PROMPT. Only the lines of the data below from the one with "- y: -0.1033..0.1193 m" through the one with "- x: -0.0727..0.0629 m" are wanted. Repeat them exactly.

STORED DATA.
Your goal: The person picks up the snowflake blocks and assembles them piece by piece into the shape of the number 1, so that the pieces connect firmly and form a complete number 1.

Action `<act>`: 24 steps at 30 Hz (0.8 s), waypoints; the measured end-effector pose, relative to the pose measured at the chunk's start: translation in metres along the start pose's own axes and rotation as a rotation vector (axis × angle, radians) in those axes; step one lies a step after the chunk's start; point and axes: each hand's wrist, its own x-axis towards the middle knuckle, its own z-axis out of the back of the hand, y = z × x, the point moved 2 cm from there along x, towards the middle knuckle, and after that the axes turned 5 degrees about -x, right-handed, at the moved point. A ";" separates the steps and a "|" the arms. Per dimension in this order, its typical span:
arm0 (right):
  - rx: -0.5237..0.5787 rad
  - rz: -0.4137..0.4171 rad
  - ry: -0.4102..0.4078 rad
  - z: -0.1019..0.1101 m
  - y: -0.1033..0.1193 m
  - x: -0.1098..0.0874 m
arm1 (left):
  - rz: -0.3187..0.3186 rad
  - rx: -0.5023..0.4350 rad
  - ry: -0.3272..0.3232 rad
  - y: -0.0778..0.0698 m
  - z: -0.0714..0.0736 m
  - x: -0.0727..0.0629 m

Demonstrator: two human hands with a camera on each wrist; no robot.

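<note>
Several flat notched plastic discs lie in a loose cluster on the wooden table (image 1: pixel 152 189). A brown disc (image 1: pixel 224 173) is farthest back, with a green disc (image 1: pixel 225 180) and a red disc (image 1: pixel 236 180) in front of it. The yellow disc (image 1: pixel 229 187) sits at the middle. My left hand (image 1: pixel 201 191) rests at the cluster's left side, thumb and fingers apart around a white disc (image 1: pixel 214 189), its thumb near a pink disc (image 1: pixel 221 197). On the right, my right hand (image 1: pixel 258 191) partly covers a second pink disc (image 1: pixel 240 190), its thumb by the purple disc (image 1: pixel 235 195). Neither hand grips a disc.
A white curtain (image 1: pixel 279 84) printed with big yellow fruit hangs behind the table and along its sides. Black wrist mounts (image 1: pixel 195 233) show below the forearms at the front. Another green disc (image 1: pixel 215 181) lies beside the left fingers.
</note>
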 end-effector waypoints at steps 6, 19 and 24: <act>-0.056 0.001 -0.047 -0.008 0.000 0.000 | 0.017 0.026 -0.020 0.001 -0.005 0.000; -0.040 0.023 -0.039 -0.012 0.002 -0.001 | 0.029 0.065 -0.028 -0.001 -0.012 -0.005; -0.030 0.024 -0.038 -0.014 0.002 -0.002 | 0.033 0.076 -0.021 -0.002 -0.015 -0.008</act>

COMPLETED TASK.
  - y: -0.1033..0.1193 m
  - x: -0.1098..0.0874 m
arm1 (left):
  - rz: -0.3187..0.3186 rad
  - rx: -0.5023..0.4350 rad
  - ry: -0.3272..0.3232 rad
  - y: -0.0778..0.0698 m
  - z: -0.0714..0.0736 m
  - x: -0.0727..0.0629 m

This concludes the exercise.